# Extension 1 - Classify your own datasets

- Find datasets that you find interesting and run classification on them using your KNN algorithm (and if applicable, Naive Bayes). Analysis the performance of your classifer.

In [37]:
# Importing all the required stuff

import os
import random
import numpy as np
import matplotlib.pyplot as plt
import pandas as pd
from sklearn.datasets import load_iris
from sklearn.model_selection import train_test_split
from sklearn.metrics import accuracy_score
from knn import KNN
from naive_bayes import NaiveBayes

plt.style.use(['seaborn-v0_8-colorblind', 'seaborn-v0_8-darkgrid'])
plt.rcParams.update({'font.size': 20})

np.set_printoptions(suppress=True, precision=5)

# Automatically reload external modules
%load_ext autoreload
%autoreload 2

The autoreload extension is already loaded. To reload it, use:
  %reload_ext autoreload


In [38]:
# Load the Iris dataset
iris = load_iris()
X = iris.data
y = iris.target

In [39]:
# Split the data into training and testing sets
X_train, X_test, y_train, y_test = train_test_split(X, y, test_size=0.2, random_state=42)

In [40]:
# Train and evaluate a KNN classifier
knn = KNN(num_classes=3)
knn.train(X_train, y_train)
y_pred = knn.predict(X_test, k=3)
knn_accuracy = accuracy_score(y_test, y_pred)
print(f"KNN accuracy: {knn_accuracy:.2f}")


KNN accuracy: 1.00


In [41]:
# Train and evaluate a Naive Bayes classifier
nb = NaiveBayes(num_classes=3) 
nb.train(X_train, y_train)
y_pred = nb.predict(X_test)
nb_accuracy = accuracy_score(y_test, y_pred)
print(f"Naive Bayes accuracy: {nb_accuracy:.2f}")

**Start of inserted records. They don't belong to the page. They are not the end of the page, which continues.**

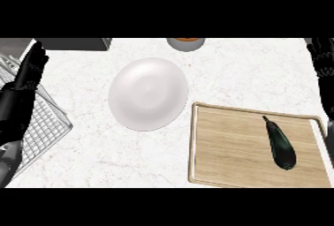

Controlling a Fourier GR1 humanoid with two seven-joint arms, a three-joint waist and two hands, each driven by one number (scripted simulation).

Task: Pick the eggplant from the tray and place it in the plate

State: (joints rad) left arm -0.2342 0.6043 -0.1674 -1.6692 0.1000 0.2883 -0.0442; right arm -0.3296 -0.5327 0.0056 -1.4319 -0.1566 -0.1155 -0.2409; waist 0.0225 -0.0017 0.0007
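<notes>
Wooden tray point(222, 150) carries the eggplant point(280, 143), untouched, at the table's point(98, 145) near right.
Nothing is done yet: the white plate point(149, 93) beside the tray waits bare. Left hand point(29, 68) rests at the left edge, fingers straight; right hand point(322, 57) hangs at the right edge, fingers relaxed, holding nothing.

No text, label, brand, number or sign can be read anywhere in the head view: neither on the wooden tray point(222, 145) at lower right, nor on the white plate point(148, 93) at centre, nor on the wire rack point(46, 128) at left.
</notes>
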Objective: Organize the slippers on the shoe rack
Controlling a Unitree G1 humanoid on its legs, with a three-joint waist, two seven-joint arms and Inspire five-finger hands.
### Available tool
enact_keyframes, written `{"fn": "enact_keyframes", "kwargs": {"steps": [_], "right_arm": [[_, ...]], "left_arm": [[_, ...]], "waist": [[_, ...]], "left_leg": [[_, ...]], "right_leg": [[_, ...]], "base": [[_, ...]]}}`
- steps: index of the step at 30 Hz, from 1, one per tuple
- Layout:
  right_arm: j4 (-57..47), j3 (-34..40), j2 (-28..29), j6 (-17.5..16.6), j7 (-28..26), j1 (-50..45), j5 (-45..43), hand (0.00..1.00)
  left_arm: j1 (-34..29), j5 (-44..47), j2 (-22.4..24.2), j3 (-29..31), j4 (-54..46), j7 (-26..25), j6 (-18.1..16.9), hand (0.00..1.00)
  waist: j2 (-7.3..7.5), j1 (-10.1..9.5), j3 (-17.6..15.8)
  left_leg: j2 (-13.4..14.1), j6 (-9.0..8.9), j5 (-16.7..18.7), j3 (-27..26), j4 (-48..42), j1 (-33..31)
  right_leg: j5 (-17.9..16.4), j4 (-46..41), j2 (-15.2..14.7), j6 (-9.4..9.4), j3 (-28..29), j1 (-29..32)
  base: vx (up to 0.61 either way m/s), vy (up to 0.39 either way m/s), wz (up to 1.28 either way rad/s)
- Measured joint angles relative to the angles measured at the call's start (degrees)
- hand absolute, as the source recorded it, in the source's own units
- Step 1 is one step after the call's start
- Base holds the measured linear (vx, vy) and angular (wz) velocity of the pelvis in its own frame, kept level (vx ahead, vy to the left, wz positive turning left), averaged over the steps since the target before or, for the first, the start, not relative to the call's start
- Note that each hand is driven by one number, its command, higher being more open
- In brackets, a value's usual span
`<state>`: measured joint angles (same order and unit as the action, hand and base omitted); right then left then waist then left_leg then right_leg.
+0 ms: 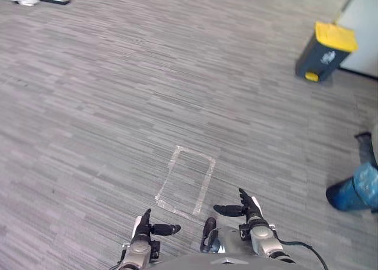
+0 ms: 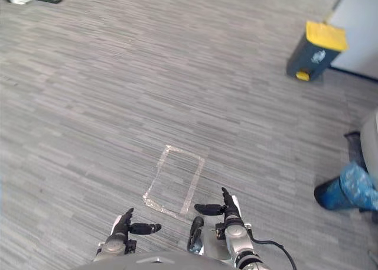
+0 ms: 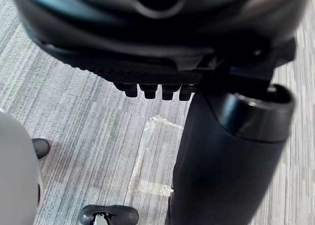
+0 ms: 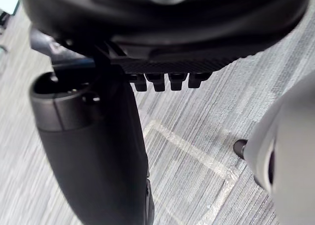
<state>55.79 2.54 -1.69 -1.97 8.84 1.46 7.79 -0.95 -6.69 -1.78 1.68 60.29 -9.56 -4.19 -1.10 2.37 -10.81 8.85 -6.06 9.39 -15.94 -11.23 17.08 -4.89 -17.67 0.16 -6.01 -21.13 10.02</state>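
Observation:
My left hand (image 1: 143, 227) hovers low over the grey carpet at the near edge, fingers straight and thumb out to the side, holding nothing. My right hand (image 1: 253, 210) hovers a little farther forward, also with straight fingers and thumb spread, and it is empty too. In the left wrist view the left hand (image 3: 162, 33) has only bare carpet past its fingertips (image 3: 152, 91). The right hand (image 4: 162, 28) in its own wrist view looks the same, with the fingertips (image 4: 170, 81) over carpet.
A rectangle of clear tape (image 1: 186, 179) is stuck to the carpet just ahead of both hands. A dark bin with a yellow lid (image 1: 326, 50) stands far right by a white panel (image 1: 366, 22). A person's leg in blue jeans (image 1: 354, 190) is at the right edge.

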Motion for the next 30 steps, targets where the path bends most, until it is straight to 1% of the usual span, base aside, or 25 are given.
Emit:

Naive Bayes accuracy: 0.90


# Report + Results

For my first extension, I decided to classify my own datasets using KNN algorithm and Naive Bayes (if applicable) to analyze the performance of my classifier. I imported all the required stuff, including the Iris dataset from scikit-learn, which was used in the previous implementation.

Next, I split the data into training and testing sets using the train_test_split() method with a test size of 0.2 and a random state of 42. Then, I trained and evaluated the KNN classifier with k=3 and got an accuracy score of 1.00, which is perfect.

Moving on to Naive Bayes classifier, I trained and evaluated it as well, but this time, I got an accuracy score of 0.90. It's lower than the KNN classifier, but it's still a good result.

Overall, I found that both classifiers worked well on the Iris dataset, but Naive Bayes was outperformed by KNN on the dataset. I believe this could be due to the nature of the dataset and how the features are related. Nonetheless, it was interesting to see how the classifiers performed on a real dataset.